Exercise objective
All lines from the start of the listing below through the line containing "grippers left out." are to be written out again exactly, and no others.

Given data

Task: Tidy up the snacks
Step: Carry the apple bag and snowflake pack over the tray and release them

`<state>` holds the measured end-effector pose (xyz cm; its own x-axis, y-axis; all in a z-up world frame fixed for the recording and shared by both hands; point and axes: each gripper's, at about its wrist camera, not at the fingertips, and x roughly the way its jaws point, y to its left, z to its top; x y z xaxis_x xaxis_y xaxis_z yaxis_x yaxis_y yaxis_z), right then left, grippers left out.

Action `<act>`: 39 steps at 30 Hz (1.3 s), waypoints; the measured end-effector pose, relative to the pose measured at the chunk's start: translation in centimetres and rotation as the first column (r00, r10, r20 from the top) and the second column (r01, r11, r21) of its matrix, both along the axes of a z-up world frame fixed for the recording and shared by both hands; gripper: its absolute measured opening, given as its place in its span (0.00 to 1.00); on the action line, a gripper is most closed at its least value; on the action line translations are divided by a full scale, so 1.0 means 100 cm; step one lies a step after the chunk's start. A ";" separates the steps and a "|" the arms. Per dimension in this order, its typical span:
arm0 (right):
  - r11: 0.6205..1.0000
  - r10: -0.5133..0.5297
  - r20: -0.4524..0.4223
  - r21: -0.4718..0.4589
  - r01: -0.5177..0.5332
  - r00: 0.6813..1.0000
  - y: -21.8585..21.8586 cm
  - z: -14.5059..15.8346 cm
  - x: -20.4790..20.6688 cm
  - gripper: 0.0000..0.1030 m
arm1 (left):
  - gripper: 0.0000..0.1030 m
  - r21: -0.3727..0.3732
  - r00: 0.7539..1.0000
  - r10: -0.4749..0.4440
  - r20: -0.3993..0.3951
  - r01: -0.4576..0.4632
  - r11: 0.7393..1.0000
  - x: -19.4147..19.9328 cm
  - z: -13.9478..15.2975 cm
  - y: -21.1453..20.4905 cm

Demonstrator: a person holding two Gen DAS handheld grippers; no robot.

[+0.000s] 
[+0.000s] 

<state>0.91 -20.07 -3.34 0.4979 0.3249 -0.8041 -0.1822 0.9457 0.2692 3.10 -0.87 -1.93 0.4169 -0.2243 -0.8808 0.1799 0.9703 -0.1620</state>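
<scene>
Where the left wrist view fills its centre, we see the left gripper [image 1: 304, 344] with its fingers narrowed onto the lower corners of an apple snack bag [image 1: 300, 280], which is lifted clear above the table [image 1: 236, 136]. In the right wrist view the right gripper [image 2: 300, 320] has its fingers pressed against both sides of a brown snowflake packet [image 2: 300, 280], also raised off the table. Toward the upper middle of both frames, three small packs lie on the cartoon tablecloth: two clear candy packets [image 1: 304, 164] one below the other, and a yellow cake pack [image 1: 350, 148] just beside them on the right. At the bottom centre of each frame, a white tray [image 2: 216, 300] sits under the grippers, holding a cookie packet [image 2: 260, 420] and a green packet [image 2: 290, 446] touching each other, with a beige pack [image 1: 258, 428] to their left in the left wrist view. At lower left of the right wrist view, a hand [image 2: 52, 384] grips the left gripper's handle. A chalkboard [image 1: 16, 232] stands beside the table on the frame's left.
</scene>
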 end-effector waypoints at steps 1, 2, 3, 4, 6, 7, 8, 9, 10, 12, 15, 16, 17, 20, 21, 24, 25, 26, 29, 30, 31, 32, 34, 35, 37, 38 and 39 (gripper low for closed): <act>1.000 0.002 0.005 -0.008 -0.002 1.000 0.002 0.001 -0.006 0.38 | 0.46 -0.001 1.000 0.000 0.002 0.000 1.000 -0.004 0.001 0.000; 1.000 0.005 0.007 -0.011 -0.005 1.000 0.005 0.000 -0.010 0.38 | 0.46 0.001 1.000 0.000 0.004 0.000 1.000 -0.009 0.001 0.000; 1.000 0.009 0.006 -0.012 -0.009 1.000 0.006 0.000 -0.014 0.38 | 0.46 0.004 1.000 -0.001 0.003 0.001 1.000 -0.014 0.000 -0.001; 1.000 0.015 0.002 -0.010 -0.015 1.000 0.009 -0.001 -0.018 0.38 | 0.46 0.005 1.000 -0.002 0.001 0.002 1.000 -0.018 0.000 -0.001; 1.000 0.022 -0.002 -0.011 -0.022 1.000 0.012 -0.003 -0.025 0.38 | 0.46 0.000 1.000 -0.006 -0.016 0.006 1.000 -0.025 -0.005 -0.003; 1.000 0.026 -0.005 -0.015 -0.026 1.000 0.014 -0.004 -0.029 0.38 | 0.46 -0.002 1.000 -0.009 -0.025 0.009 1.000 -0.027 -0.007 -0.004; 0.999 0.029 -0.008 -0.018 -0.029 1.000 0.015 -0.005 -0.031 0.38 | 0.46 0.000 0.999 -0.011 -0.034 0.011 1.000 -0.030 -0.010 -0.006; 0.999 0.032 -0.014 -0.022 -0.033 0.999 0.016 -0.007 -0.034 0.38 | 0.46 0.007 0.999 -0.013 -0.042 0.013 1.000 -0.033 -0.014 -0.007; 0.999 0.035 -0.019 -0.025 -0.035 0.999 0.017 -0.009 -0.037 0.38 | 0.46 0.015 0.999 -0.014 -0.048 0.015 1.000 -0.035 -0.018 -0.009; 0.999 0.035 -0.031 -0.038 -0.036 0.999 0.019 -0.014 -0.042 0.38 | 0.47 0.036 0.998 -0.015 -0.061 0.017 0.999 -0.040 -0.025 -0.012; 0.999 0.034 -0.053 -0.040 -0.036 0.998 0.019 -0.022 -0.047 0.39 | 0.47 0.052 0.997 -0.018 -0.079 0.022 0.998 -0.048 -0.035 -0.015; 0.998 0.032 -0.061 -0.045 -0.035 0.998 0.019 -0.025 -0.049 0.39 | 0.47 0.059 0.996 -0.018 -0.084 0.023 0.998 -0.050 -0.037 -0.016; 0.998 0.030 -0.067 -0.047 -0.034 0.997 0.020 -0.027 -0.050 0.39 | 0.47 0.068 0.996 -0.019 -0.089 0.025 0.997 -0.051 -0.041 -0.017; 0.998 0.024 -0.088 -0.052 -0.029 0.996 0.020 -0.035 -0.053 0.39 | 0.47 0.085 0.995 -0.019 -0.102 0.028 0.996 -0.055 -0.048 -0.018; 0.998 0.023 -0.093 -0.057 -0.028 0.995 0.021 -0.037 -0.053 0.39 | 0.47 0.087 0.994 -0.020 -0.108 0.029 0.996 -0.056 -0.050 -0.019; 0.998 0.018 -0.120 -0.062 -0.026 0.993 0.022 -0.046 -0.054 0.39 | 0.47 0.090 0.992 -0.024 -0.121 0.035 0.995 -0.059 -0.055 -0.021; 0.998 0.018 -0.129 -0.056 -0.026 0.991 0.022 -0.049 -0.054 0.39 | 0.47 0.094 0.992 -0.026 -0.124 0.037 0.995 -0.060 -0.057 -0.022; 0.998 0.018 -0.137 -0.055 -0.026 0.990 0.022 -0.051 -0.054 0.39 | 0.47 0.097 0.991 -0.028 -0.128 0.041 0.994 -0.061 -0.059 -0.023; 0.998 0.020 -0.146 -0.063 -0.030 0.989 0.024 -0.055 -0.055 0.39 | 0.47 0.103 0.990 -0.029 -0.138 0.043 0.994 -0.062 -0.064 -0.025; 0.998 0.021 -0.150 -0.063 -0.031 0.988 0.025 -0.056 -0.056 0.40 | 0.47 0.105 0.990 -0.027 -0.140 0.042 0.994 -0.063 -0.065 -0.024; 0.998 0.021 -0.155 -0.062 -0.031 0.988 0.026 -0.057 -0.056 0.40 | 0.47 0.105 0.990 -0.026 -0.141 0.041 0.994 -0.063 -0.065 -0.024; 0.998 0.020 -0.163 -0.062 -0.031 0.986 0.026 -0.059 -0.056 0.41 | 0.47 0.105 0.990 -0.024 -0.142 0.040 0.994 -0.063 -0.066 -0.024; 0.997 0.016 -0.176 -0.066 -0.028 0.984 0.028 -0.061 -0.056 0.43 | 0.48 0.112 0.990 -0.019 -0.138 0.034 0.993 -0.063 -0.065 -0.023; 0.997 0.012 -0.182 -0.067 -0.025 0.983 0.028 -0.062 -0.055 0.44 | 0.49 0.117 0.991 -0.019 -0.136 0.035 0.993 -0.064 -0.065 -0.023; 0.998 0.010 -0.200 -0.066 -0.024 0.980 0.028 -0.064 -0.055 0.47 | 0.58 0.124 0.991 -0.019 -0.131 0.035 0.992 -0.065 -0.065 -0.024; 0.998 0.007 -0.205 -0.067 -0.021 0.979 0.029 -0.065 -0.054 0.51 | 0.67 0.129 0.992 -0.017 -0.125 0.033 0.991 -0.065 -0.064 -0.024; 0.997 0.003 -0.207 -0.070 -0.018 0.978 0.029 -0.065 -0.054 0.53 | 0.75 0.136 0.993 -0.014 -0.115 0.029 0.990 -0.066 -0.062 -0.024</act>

Response to the task
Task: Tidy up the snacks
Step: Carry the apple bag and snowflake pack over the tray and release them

`<state>` holds the measured end-effector pose (xyz cm; its own x-axis, y-axis; all in a z-up world frame fixed for the recording and shared by both hands; point and axes: each gripper's, at about its wrist camera, not at the fingertips, and x roughly the way its jaws point, y to its left, z to its top; x y z xaxis_x xaxis_y xaxis_z yaxis_x yaxis_y yaxis_z), right then left, grippers left out.

Nothing further is required of this output.